Avec des populations aussi importantes, il est difficile d’imaginer que toutes les espèces, ou même une proportion significative d’entre elles, puissent être menacées. Hormis les papillons, qui sont jolis, et les abeilles, qui sont rentables, jusqu’à récemment, les menaces pesant sur la vie des insectes étaient rarement mentionnées dans les rapports sur la dégradation de la biodiversité [7]. Le livre primé d’Elizabeth Kolbert, The Sixth Extinction, publié en 2014 [version française, Livre de Poche, Prix Pulitzer, 2017], ne fait par exemple que brièvement référence au déclin des insectes, en tant que conséquence difficile à mesurer de la déforestation de l’Amazonie. Dodging Extinction. Power, Food, Money, and the Future of Life on Earth d’Anthony Barnosky, également publié en 2014 [University of California Press], ne mentionne les insectes que deux fois en passant. De même, le best-seller de 2019 de David Wallace-Wells, The Uninhabitable Earth (édition française : La Terre inhabitable. Vivre avec 4° de plus, Robert Laffont, 2022) ne contient que trois paragraphes sur les insectes.
Ces auteurs n’ont pas ignoré arbitrairement nos parents à six pattes : leurs omissions reflétaient une lacune de longue date dans la littérature scientifique. Si les entomologistes ont publié de nombreux rapports sur la biologie et le comportement d’espèces spécifiques, peu d’entre eux ont examiné ou mesuré l’évolution des populations d’insectes au fil du temps [8]. Même parmi les abeilles, l’un des groupes d’insectes les plus étudiés, l’Académie nationale des sciences des Etats-Unis a déploré en 2007 que « les données sur les populations sur le long terme fassent défaut et que la connaissance de leur écosystème de base soit incomplète » [9].
Un tournant majeur s’est produit en octobre 2017, lorsque douze scientifiques européens ont publié un rapport révolutionnaire sur le déclin des insectes volants dans les zones de conservation de la nature en Allemagne. Pendant près de trois décennies, les membres de la Société entomologique de Krefeld (Rhénanie-du-Nord-Westphalie), gérée par des bénévoles, ont piégé et compté les insectes dans soixante-trois réserves naturelles, à l’aide de pièges en forme de tente. Une analyse de leurs relevés, publiée dans la revue PLOS One, a révélé une tendance alarmante concernant les abeilles, les guêpes, les papillons, les mouches, les coléoptères et bien d’autres encore.

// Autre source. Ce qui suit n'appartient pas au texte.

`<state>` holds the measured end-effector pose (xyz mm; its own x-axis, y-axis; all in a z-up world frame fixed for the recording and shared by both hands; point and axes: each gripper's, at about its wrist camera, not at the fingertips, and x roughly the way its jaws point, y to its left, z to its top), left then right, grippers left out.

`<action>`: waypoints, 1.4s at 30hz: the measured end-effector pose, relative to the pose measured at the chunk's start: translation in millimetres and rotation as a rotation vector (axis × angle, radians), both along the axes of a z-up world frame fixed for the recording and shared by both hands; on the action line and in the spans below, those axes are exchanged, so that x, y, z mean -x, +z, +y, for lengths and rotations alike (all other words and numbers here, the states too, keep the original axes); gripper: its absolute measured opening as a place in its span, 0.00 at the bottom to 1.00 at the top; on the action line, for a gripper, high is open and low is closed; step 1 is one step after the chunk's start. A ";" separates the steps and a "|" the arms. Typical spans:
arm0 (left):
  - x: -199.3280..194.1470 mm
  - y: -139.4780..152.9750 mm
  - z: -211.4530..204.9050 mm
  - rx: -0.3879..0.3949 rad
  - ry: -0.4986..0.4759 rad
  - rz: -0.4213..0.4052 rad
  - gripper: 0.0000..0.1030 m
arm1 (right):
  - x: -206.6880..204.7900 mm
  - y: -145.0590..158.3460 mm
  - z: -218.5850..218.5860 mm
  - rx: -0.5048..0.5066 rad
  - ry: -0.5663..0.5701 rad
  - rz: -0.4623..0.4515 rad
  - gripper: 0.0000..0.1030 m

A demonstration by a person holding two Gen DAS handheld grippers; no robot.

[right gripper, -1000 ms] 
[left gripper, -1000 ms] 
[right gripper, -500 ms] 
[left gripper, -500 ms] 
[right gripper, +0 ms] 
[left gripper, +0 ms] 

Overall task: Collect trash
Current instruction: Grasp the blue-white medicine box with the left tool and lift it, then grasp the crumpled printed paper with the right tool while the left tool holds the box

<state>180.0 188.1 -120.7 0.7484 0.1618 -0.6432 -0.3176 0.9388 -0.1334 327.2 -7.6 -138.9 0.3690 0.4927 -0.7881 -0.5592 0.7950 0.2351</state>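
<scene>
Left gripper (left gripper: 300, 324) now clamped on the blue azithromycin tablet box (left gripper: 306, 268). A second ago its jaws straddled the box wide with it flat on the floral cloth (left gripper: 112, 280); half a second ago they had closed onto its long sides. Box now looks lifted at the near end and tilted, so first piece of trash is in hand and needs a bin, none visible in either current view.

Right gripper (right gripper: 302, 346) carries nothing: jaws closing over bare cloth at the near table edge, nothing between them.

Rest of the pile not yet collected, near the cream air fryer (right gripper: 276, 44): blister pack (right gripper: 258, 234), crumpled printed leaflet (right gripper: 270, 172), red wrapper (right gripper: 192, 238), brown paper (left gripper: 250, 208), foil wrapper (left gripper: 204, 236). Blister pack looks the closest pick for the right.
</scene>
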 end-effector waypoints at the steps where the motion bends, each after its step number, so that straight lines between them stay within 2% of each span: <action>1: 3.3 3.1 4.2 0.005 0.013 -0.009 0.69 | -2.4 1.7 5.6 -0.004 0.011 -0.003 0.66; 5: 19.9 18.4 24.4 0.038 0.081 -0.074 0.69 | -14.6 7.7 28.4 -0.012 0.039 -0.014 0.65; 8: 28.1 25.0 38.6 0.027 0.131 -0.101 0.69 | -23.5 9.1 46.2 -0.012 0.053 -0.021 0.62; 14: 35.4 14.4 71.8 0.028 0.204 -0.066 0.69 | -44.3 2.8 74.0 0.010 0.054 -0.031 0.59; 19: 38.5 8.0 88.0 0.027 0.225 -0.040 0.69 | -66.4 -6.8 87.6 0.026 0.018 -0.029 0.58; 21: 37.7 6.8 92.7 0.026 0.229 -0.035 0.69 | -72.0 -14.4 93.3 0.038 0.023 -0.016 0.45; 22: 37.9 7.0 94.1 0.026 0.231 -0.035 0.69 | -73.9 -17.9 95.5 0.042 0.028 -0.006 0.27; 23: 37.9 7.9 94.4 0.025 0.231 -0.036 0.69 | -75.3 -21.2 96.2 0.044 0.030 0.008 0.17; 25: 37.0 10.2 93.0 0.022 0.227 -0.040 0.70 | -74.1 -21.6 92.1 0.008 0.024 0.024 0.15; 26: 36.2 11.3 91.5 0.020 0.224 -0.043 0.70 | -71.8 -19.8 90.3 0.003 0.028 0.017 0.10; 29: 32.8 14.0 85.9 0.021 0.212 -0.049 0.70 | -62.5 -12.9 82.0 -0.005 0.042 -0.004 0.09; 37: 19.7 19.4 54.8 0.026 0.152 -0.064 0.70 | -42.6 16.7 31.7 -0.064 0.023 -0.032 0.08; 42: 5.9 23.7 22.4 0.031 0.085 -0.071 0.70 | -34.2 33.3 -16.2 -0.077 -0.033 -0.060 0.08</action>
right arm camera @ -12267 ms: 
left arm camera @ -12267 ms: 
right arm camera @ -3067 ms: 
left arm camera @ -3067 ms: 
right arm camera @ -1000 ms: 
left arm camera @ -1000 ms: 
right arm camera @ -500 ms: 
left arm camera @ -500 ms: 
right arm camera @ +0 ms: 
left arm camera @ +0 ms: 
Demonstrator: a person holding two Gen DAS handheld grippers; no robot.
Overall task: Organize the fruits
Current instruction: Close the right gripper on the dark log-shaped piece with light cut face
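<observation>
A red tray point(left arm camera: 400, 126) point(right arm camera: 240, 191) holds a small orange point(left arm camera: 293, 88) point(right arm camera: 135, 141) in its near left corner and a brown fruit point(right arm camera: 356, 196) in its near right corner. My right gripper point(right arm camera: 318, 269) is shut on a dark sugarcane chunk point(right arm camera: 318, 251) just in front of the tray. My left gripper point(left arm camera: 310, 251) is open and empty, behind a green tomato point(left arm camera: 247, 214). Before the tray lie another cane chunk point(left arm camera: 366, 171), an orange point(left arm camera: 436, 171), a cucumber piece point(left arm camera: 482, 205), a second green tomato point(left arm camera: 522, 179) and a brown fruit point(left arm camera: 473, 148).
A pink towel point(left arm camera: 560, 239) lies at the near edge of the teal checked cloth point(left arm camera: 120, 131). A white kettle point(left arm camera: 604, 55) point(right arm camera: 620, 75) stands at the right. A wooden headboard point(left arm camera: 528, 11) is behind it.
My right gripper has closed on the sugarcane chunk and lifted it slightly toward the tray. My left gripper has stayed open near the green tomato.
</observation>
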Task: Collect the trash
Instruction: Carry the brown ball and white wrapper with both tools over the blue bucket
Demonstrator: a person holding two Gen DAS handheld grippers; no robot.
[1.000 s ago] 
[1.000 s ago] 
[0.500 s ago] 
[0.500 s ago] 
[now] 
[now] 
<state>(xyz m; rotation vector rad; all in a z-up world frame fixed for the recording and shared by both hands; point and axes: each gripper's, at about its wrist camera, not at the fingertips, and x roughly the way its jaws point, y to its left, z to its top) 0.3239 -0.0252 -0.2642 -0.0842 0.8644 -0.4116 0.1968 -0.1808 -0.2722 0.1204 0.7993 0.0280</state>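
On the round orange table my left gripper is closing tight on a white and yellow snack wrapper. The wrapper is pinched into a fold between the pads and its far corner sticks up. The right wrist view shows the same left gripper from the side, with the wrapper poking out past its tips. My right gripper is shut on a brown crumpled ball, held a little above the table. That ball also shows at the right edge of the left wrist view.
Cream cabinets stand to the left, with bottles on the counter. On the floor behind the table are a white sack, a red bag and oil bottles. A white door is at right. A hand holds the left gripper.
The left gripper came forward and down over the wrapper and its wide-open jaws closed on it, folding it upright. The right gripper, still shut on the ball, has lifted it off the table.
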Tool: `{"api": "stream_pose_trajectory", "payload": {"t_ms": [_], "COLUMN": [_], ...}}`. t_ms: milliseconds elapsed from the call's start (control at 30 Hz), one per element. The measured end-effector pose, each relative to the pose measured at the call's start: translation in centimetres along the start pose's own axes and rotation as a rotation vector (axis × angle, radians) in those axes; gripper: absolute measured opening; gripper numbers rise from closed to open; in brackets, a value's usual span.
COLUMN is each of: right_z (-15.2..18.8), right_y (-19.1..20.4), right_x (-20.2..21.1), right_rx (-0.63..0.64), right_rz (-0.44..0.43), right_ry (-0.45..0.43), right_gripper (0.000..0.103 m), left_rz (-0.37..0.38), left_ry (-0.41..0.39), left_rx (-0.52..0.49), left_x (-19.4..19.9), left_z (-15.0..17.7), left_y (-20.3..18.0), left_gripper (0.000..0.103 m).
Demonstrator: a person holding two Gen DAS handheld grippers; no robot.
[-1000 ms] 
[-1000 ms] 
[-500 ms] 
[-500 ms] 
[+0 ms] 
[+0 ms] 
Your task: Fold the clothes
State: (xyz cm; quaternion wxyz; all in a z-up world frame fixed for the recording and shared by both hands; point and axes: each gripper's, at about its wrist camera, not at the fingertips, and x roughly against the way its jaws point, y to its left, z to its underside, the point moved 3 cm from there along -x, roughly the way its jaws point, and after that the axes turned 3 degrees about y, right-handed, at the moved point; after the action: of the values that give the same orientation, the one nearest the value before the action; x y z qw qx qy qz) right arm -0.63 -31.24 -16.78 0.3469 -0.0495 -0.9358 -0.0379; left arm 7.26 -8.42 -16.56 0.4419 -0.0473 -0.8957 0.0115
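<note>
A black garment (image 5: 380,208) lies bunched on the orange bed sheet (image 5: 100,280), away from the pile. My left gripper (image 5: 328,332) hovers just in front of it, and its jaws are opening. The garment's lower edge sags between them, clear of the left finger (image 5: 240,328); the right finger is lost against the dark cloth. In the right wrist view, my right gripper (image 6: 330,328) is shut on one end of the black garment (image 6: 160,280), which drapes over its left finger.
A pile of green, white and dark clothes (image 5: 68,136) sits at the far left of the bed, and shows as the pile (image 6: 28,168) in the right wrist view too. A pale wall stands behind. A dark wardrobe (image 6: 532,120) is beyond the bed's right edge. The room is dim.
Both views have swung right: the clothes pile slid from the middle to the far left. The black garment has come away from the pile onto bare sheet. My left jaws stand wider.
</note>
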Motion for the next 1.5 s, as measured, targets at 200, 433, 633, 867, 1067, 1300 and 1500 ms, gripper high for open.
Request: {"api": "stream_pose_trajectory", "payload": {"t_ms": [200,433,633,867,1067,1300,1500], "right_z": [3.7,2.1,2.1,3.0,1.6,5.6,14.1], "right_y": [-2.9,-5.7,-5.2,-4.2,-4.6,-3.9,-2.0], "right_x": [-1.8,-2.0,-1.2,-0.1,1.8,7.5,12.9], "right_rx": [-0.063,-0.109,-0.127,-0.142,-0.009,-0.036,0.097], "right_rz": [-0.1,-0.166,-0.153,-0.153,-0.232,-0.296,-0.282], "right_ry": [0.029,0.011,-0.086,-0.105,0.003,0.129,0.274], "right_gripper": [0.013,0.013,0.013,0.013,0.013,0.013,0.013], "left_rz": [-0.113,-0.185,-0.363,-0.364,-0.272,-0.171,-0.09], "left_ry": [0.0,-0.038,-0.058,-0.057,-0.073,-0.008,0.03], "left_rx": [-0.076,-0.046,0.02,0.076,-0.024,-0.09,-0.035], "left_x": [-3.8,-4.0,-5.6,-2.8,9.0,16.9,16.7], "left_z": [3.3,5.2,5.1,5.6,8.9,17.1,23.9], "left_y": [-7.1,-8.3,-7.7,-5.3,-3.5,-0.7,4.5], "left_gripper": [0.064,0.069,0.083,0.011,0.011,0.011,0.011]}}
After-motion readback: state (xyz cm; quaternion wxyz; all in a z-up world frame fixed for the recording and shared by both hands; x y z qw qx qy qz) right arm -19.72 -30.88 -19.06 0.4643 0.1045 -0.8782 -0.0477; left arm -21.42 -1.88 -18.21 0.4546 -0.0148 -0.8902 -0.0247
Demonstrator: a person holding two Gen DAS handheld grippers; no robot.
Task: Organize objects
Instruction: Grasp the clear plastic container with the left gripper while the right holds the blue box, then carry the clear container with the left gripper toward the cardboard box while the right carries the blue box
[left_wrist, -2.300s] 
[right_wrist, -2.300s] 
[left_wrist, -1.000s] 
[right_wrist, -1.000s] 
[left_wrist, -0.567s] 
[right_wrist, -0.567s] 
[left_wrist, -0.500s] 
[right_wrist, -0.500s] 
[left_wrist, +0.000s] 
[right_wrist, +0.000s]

« Nos résultats documentent un déclin dramatique de la biomasse moyenne d’insectes en suspension dans l’air de 76% (jusqu’à 82% au milieu de l’été) en seulement 27 ans pour les zones naturelles protégées en Allemagne…
Le déclin généralisé de la biomasse d’insectes est alarmant, d’autant plus que tous les pièges ont été placés dans des zones protégées censées préserver les fonctions de l’écosystème et la biodiversité. Alors que le déclin progressif d’espèces d’insectes rares est connu depuis un certain temps (par exemple, les papillons spécialisés, tributaires de certains types de végétation), nos résultats illustrent un déclin continu et rapide de la quantité totale d’insectes aériens actifs dans l’espace et dans le temps. » [10]
En 2018, un autre groupe de scientifiques a montré qu’entre 2008 et 2017, la diversité, la biomasse et l’abondance des insectes avaient considérablement diminué dans les prairies et les forêts allemandes, et une étude publiée dans les Proceedings of the National Academy of Sciences a révélé que les populations d’insectes dans les forêts pluviales portoricaines avaient chuté de 98% depuis les années 1970 [11]. [Bien qu’il y ait eu des débats sur les chiffres précis et la méthodologie, il existait désormais – comme l’a écrit le célèbre écologiste britannique William Kunin dans la prestigieuse revue Nature – « des preuves solides du déclin des insectes » [12].
Ces conclusions ont incité les écologistes et les entomologistes du monde entier à se pencher sur les études et les enregistrements antérieurs, à la recherche de données pouvant être utilisées pour mesurer les changements dans les populations d’insectes. En 2019, la revue Biological Conservation a présenté un examen détaillé de 73 études publiées sur le déclin des insectes.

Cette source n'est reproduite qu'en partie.